▶ Work order
Among the entries that follow, the required portion opens with the line containing "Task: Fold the" and closes with the line containing "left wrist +". Give that portion again exactly, and nothing else.

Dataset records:
++++++
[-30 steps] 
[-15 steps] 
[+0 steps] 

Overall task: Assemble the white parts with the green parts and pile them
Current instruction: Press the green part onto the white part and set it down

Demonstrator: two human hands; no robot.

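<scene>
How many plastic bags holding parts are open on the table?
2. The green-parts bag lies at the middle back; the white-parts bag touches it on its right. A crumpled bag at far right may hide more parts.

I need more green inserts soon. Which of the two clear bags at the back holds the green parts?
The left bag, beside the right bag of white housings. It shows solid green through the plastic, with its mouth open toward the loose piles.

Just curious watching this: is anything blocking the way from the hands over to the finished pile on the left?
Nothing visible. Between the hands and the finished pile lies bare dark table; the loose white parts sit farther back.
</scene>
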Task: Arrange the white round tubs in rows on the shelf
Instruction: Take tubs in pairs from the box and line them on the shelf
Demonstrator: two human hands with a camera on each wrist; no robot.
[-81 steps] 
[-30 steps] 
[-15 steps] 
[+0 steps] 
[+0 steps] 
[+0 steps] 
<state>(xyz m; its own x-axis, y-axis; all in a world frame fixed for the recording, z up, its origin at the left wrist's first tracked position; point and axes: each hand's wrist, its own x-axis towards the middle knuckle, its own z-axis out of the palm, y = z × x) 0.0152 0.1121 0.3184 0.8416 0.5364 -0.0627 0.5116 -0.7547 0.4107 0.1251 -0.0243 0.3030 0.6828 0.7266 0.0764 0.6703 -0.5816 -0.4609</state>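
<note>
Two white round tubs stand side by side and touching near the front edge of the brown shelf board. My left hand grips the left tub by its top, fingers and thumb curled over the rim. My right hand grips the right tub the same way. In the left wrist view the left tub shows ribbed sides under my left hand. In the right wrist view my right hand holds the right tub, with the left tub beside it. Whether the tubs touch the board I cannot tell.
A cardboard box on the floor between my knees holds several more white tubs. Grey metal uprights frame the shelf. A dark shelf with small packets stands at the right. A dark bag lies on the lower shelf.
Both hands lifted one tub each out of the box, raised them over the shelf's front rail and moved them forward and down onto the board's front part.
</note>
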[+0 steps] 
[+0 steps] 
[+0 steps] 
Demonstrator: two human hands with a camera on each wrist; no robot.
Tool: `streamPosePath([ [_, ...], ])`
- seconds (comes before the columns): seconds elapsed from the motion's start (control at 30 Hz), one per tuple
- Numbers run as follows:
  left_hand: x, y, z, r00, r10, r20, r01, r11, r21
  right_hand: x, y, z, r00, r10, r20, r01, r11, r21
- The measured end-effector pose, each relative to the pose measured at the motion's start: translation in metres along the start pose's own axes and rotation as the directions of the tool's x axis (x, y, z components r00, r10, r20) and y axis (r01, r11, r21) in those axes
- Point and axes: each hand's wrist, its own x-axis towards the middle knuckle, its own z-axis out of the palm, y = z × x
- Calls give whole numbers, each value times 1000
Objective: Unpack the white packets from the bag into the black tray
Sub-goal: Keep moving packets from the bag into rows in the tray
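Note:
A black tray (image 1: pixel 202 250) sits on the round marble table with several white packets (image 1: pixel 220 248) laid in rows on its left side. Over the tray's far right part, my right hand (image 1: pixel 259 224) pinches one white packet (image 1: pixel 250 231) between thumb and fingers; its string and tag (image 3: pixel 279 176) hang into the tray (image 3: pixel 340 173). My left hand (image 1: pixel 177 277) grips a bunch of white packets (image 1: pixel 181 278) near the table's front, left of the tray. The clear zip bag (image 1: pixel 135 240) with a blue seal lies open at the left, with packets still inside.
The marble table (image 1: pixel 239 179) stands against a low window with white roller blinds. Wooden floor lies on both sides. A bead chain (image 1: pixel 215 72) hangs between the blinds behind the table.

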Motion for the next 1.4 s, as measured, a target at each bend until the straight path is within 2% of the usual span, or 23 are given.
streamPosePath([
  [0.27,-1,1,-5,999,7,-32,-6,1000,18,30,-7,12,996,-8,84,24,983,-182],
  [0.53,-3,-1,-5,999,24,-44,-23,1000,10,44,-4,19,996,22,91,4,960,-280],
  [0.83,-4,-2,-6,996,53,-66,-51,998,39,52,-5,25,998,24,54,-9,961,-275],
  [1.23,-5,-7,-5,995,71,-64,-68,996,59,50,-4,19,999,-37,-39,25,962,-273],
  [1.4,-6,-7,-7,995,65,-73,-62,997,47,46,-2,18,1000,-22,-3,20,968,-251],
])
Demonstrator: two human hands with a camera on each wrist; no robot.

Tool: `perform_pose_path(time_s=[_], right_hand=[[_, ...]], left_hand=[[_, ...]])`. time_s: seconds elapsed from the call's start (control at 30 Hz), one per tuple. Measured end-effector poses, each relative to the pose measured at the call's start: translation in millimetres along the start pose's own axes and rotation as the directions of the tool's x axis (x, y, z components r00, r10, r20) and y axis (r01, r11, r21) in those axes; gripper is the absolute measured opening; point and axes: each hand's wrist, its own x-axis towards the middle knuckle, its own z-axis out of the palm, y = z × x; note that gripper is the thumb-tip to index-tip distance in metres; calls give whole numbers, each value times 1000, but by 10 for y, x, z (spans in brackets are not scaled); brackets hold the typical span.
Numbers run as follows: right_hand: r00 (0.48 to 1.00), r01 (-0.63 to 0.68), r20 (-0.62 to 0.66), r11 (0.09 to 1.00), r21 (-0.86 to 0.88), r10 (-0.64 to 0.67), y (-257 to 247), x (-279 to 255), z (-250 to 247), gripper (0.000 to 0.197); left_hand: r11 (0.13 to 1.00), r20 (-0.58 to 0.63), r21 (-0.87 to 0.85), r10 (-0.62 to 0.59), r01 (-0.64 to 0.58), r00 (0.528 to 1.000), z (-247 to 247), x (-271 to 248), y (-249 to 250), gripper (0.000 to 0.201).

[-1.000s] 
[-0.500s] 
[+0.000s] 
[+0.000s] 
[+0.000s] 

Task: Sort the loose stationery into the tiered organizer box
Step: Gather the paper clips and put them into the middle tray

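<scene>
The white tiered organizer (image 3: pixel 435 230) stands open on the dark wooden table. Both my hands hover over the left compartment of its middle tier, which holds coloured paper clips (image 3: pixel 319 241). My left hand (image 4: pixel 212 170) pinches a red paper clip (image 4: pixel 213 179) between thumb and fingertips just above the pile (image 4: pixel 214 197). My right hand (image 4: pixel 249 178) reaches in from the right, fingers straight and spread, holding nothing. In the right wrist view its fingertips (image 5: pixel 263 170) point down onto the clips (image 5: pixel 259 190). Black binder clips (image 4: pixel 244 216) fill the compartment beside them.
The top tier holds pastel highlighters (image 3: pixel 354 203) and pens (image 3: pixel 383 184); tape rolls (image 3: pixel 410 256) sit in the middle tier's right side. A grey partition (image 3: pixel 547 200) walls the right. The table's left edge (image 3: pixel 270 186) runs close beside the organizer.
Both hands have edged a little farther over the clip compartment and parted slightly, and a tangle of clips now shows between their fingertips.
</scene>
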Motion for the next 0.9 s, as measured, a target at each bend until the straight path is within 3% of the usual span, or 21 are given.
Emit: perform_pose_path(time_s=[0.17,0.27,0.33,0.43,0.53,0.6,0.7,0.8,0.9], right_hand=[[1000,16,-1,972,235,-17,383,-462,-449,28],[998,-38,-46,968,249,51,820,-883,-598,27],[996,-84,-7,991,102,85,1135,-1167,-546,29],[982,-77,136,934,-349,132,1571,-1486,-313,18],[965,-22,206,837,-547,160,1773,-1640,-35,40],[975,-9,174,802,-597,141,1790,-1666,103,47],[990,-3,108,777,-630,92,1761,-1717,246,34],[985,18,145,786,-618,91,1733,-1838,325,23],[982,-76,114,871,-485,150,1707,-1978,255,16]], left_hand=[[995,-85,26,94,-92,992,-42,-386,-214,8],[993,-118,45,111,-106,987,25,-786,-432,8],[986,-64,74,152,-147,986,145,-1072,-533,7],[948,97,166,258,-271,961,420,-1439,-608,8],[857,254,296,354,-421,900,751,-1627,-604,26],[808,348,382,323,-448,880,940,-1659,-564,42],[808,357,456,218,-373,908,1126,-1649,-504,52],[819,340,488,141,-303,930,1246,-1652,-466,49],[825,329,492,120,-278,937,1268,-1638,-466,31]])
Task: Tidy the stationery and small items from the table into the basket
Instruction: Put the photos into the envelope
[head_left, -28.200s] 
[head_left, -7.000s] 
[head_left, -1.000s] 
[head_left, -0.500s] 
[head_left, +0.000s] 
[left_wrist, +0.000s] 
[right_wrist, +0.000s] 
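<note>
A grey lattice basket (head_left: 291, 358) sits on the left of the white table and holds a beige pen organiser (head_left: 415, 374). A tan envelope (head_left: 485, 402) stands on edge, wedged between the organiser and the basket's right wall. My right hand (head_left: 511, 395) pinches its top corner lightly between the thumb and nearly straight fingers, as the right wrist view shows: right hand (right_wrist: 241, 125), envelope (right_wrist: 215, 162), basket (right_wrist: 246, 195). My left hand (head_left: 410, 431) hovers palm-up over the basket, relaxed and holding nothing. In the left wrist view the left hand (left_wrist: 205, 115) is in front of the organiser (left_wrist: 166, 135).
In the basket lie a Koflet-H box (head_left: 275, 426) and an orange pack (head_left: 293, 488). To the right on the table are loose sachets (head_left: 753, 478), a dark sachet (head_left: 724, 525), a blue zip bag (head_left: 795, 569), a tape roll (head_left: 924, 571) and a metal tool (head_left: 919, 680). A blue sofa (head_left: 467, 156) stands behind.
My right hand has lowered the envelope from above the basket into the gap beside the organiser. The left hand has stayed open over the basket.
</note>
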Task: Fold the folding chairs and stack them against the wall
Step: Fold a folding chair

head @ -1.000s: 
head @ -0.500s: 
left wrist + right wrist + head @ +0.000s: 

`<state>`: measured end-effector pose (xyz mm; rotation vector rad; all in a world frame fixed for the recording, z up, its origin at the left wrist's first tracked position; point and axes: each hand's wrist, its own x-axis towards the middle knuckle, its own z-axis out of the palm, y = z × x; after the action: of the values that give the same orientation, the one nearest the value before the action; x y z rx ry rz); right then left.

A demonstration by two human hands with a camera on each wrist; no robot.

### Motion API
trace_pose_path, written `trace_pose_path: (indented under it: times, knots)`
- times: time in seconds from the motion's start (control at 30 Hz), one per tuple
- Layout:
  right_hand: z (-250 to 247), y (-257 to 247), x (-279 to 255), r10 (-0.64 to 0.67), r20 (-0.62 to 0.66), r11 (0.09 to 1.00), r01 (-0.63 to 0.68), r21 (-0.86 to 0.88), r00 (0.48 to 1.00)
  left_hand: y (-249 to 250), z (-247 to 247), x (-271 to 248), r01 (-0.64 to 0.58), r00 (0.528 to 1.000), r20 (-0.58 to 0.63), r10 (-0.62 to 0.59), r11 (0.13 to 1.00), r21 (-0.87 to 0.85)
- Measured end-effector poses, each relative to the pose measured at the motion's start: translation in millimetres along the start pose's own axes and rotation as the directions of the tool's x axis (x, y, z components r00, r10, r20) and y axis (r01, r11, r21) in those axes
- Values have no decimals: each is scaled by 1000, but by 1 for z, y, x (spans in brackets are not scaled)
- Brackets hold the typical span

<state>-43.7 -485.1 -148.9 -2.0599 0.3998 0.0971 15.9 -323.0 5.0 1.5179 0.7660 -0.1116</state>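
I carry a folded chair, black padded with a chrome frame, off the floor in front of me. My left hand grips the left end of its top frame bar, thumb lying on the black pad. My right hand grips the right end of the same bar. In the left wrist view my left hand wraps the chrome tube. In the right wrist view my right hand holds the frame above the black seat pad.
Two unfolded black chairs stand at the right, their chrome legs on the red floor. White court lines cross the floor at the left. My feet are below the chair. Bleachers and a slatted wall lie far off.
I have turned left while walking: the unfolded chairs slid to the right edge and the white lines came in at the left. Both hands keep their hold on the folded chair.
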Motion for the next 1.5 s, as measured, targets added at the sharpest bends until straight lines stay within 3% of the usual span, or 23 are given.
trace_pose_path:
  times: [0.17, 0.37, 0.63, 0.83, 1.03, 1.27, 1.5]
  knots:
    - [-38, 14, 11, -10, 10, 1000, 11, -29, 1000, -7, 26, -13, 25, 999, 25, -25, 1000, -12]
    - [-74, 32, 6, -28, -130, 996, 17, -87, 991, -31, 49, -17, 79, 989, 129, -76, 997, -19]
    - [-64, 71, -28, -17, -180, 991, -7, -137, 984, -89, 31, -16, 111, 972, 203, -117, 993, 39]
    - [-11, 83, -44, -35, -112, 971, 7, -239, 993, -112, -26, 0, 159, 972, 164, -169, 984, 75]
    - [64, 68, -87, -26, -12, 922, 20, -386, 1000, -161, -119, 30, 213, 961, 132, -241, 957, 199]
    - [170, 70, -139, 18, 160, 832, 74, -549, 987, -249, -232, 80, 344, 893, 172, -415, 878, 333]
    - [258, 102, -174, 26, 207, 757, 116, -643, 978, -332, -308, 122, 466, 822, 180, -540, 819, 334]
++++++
▶ Final answer
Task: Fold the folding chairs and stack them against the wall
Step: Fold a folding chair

head @ -1.000s: 
head @ -0.500s: 
left wrist + right wrist + head @ +0.000s: 

What precedes this is the full answer.